4. Il résulte de ce qui précède que Mme A... n'est pas fondée à soutenir que le jugement du Tribunal administratif de Melun est entaché d'une irrégularité.

Sur les conclusions à fin d'annulation :

En ce qui concerne la décision de refus de titre de séjour :

5. En soulevant le moyen tiré de la méconnaissance des dispositions de l'article L. 313-14 du code de l'entrée et du séjour des étrangers et du droit d'asile, Mme A... doit être regardée comme contestant la décision par laquelle le préfet a refusé de l'admettre au séjour.

6. Sont inopérants, devant le juge de l'excès de pouvoir, les moyens de légalité interne qui, sans rapport avec la teneur de la décision, ne contestent pas utilement la légalité des motifs et du dispositif de la décision administrative attaquée. Dans le cas où le préfet se borne à rejeter une demande d'autorisation de séjour présentée uniquement au titre de l'asile, sans examiner d'office si d'autres motifs sont susceptibles de justifier la délivrance d'un titre à l'intéressé, ce dernier ne peut utilement invoquer de tels motifs devant le juge de l'excès de pouvoir.

7. Mme A... a sollicité la délivrance d'un titre de séjour au titre de l'asile. Toutefois, le préfet, saisi de sa demande uniquement sur le fondement du 8° de l'article L. 314-11 du code de l'entrée et du séjour des étrangers et du droit d'asile, a également considéré, dans la décision contestée, que : " l'intéressée n'entrait dans aucun autre cas d'attribution d'un titre de séjour en application du code ". Ce faisant, il doit être regardé comme ayant d'office examiné la demande de titre de séjour au regard des autres dispositions applicables du code de l'entrée et du séjour des étrangers et du droit d'asile.

8. Aux termes de l'article L. 313-14 du code de l'entrée et du séjour des étrangers et du droit d'asile : " La carte de séjour temporaire mentionnée à l'article L. 313-11 ou la carte de séjour temporaire mentionnée aux 1° et 2° de l'article L. 313-10 peut être délivrée, sauf si sa présence constitue une menace pour l'ordre public, à l'étranger ne vivant pas en état de polygamie dont l'admission au séjour répond à des considérations humanitaires ou se justifie au regard des motifs exceptionnels qu'il fait valoir, sans que soit opposable la condition prévue à l'article L. 313-2 ".

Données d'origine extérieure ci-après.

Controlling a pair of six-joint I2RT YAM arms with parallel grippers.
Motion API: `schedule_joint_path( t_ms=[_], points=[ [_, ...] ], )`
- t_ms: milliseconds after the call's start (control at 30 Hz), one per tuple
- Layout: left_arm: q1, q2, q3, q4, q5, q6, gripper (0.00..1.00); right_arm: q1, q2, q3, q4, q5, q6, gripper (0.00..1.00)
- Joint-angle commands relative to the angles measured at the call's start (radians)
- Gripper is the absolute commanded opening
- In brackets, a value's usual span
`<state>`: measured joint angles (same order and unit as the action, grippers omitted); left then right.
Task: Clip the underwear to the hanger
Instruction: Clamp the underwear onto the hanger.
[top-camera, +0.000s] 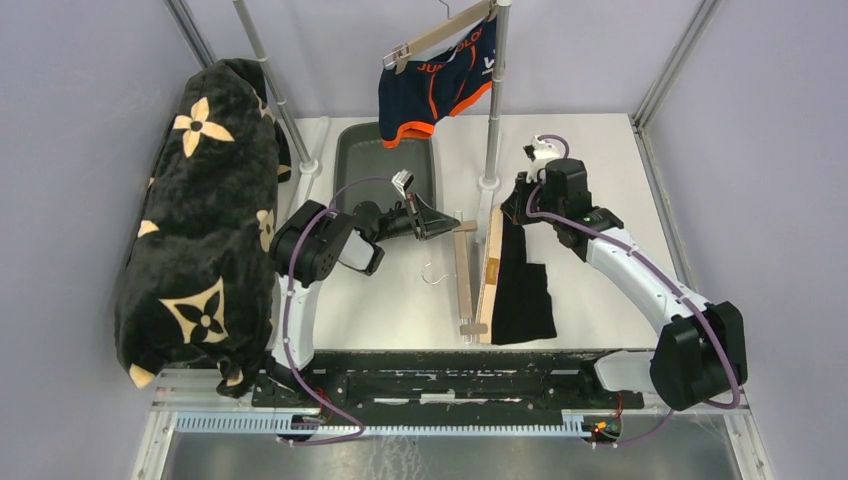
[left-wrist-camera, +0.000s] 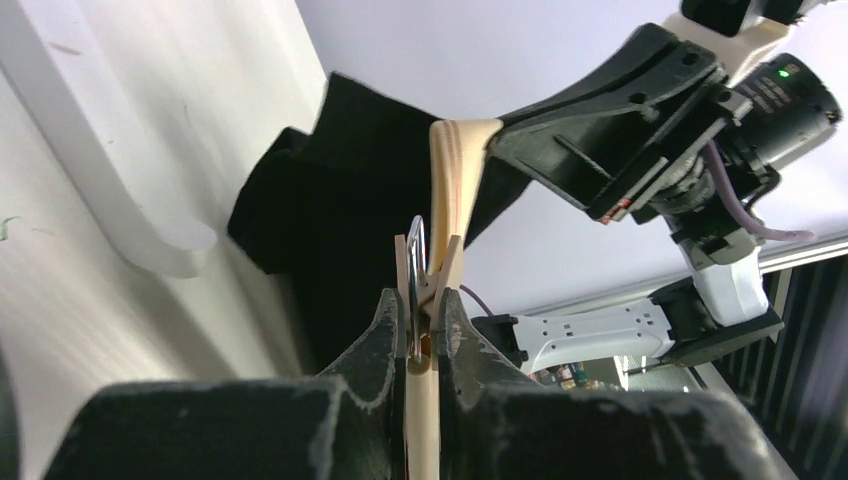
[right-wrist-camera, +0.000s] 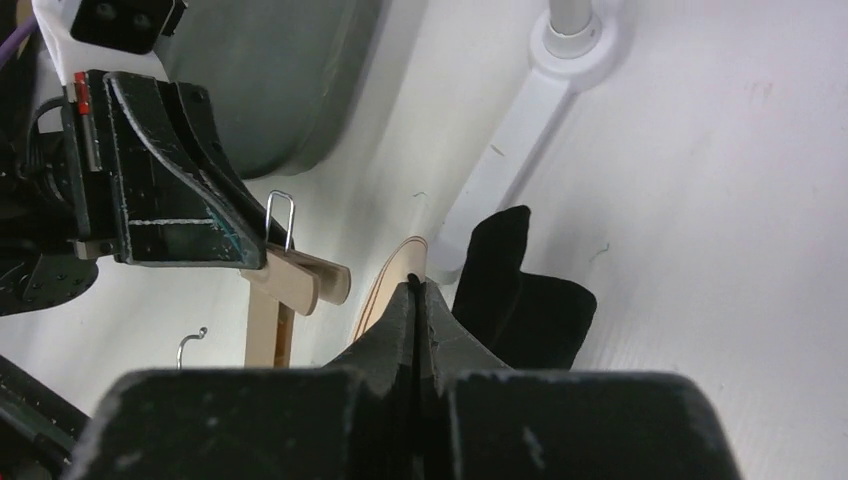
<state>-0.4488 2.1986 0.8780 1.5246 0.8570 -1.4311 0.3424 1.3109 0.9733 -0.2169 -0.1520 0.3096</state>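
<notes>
A wooden hanger (top-camera: 463, 280) lies on the table with a clothespin clip at each end. My left gripper (top-camera: 438, 224) is shut on the far clip (left-wrist-camera: 428, 278); its jaws squeeze the clip's wooden arms (left-wrist-camera: 421, 298). Black underwear (top-camera: 524, 285) with a tan waistband (top-camera: 491, 268) lies just right of the hanger. My right gripper (top-camera: 514, 208) is shut on the far end of the waistband (right-wrist-camera: 400, 270), at the jaw tips (right-wrist-camera: 415, 286). The black cloth (right-wrist-camera: 520, 295) bunches behind them. The waistband end (left-wrist-camera: 455, 165) stands just beyond the clip.
A second hanger with navy-and-orange underwear (top-camera: 440, 75) hangs from a pole (top-camera: 493, 100) at the back. A grey tray (top-camera: 380, 160) sits behind the left gripper. A black flowered blanket (top-camera: 200, 210) drapes at the left. The pole's white base (right-wrist-camera: 575, 35) is close by.
</notes>
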Motion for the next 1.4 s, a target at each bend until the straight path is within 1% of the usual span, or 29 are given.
schedule_joint_path(
  t_ms=[0,300,733,1367],
  points=[
    [-0.003,-0.089,-0.02,0.205,0.041,0.008,0.03,-0.012,-0.023,-0.028,0.153,-0.093,-0.045,0.0],
    [-0.014,-0.14,-0.051,0.205,0.054,0.03,0.03,-0.024,-0.048,-0.048,0.181,-0.123,-0.053,0.0],
    [-0.032,-0.11,-0.02,0.205,0.053,0.024,0.03,-0.038,-0.052,-0.041,0.203,-0.172,-0.053,0.0],
    [-0.051,-0.053,0.029,0.206,0.041,0.008,0.03,-0.045,-0.059,-0.003,0.184,-0.191,-0.058,0.0]
  ],
)
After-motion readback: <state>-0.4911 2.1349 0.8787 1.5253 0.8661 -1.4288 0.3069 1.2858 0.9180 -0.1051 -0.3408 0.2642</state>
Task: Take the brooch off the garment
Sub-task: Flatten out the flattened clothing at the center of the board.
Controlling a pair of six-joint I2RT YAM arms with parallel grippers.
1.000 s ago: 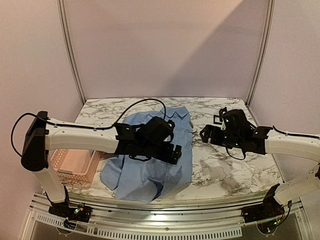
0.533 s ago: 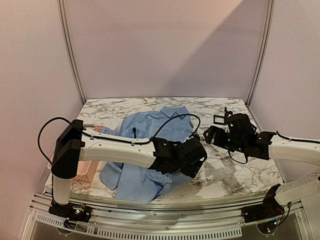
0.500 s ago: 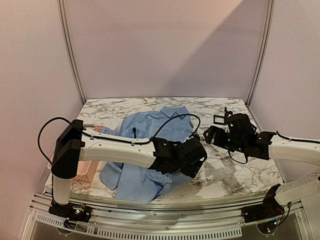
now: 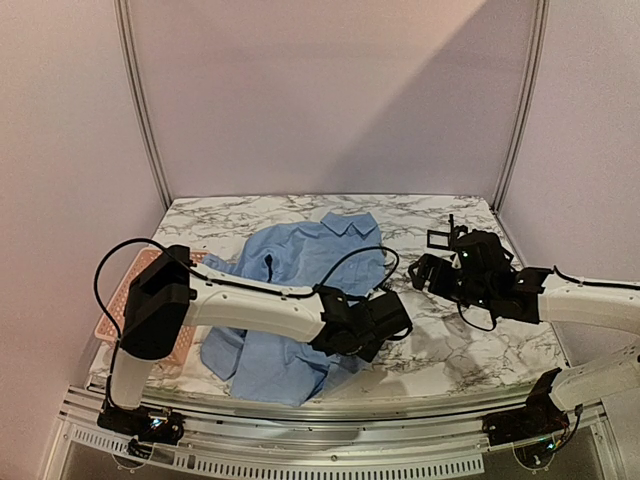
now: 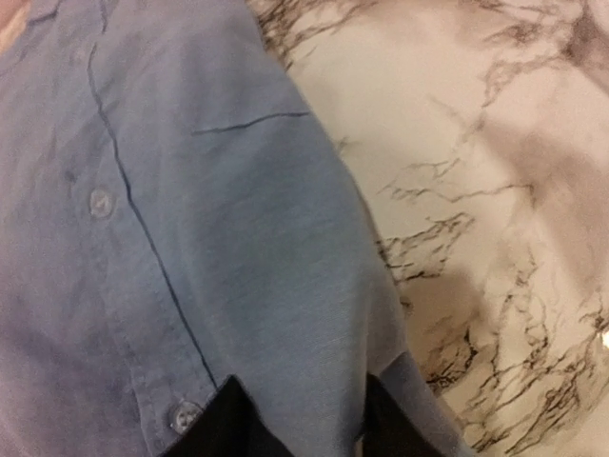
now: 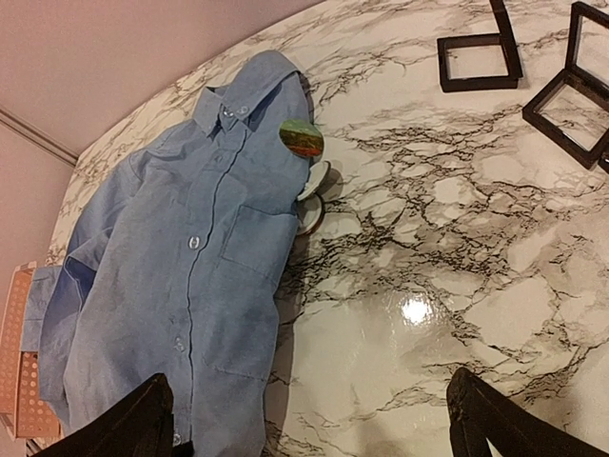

9. Il ressort des pièces du dossier que Mme A... ne justifie d'aucun motif exceptionnel de nature à justifier son admission au séjour au titre des dispositions précitées. En effet, si elle soutient être présente en France depuis l'année 2012, elle ne l'établit pas, les pièces produites au dossier étant insuffisantes pour établir la réalité de sa présente au titre des années 2012, 2014 et 2015. En outre, la seule circonstance qu'elle soit pacsée, depuis 2017, avec un ressortissant néerlandais résidant en France et justifie avec celui-ci d'une communauté de vie, ne sont pas non plus des motifs suffisants pour justifier une admission exceptionnelle au titre des dispositions précitées. Dans ces conditions, le moyen tiré de ce que la décision attaquée méconnaît les dispositions de l'article L. 313-14 du code de l'entrée et du séjour des étrangers et du droit d'asile doit être écarté.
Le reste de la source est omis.